__EXERCISE DESCRIPTION__.
Reproduce, word for word, the lines in the material below starting with the one that has "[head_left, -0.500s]" and going on through the one that has "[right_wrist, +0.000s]". Leave out all pictures.
[Start of Attachment]
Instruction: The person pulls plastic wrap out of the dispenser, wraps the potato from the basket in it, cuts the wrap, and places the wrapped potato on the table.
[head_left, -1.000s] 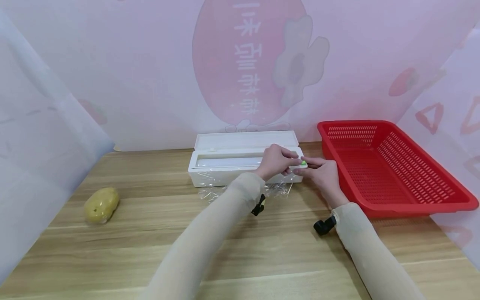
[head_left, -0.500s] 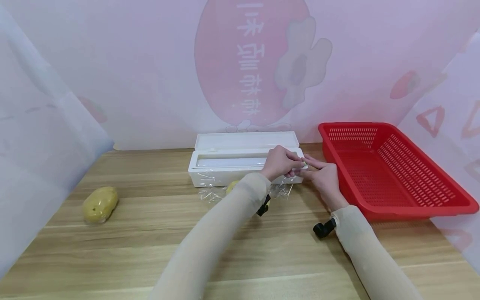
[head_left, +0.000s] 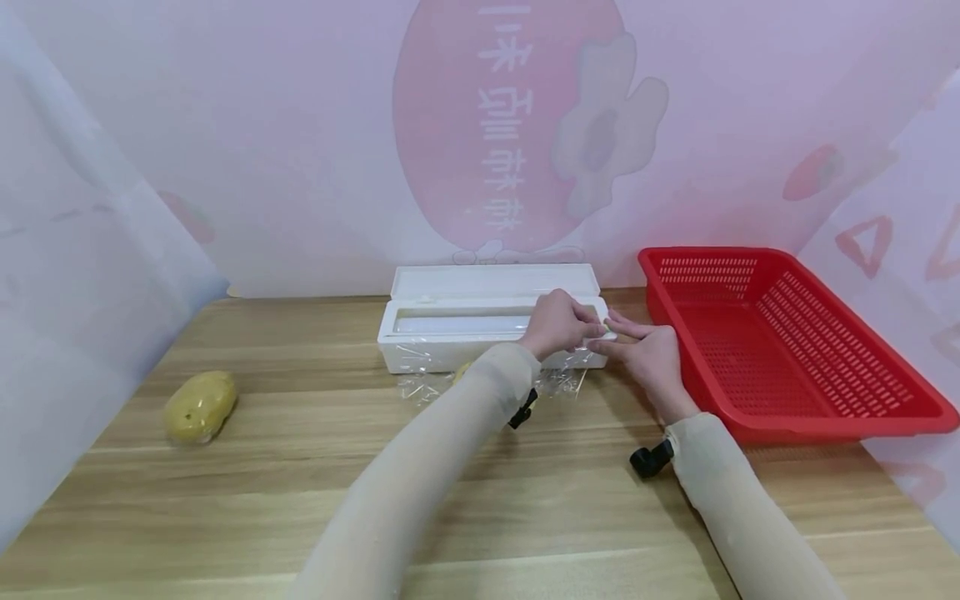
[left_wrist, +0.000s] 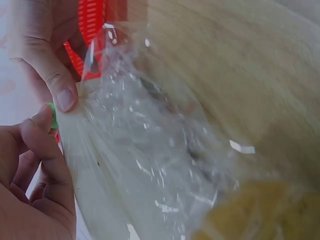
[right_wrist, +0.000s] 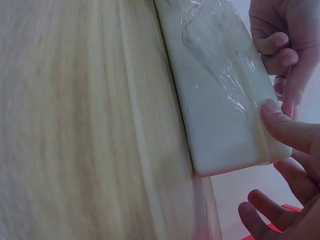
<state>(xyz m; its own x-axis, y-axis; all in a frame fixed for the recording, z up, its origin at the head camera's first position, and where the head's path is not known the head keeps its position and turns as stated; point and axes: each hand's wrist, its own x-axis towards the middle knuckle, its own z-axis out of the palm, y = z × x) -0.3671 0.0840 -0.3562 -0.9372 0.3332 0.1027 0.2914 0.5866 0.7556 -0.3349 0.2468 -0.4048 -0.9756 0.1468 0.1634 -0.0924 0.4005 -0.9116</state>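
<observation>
A white cling film dispenser point(head_left: 420, 354) stands at the back of the table with its lid point(head_left: 495, 282) raised and a roll inside. Clear cling film point(left_wrist: 145, 145) hangs crumpled over its front. My left hand point(head_left: 558, 323) reaches over the right end and pinches the small green slide cutter point(left_wrist: 53, 116) with thumb and fingertips. Beside it, my right hand point(head_left: 648, 358) holds the dispenser's right corner, thumb on the front face and fingers spread round the end. A yellow potato point(left_wrist: 260, 212) lies in front of the dispenser, mostly hidden by my left forearm in the head view.
Another potato point(head_left: 201, 408), shiny as if wrapped in film, sits at the left of the wooden table point(head_left: 300, 500). A red perforated basket point(head_left: 810, 425) stands at the right, close to my right hand. Printed sheets point(head_left: 300, 150) enclose the back and sides.
My left hand has shifted slightly right, close against the right hand, and the green cutter shows less between the fingers. The potato behind my left forearm has come partly into sight.
</observation>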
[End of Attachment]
__RESULT BELOW__.
[head_left, -0.500s] 
[head_left, +0.000s] 
[left_wrist, +0.000s] 
[right_wrist, +0.000s] 

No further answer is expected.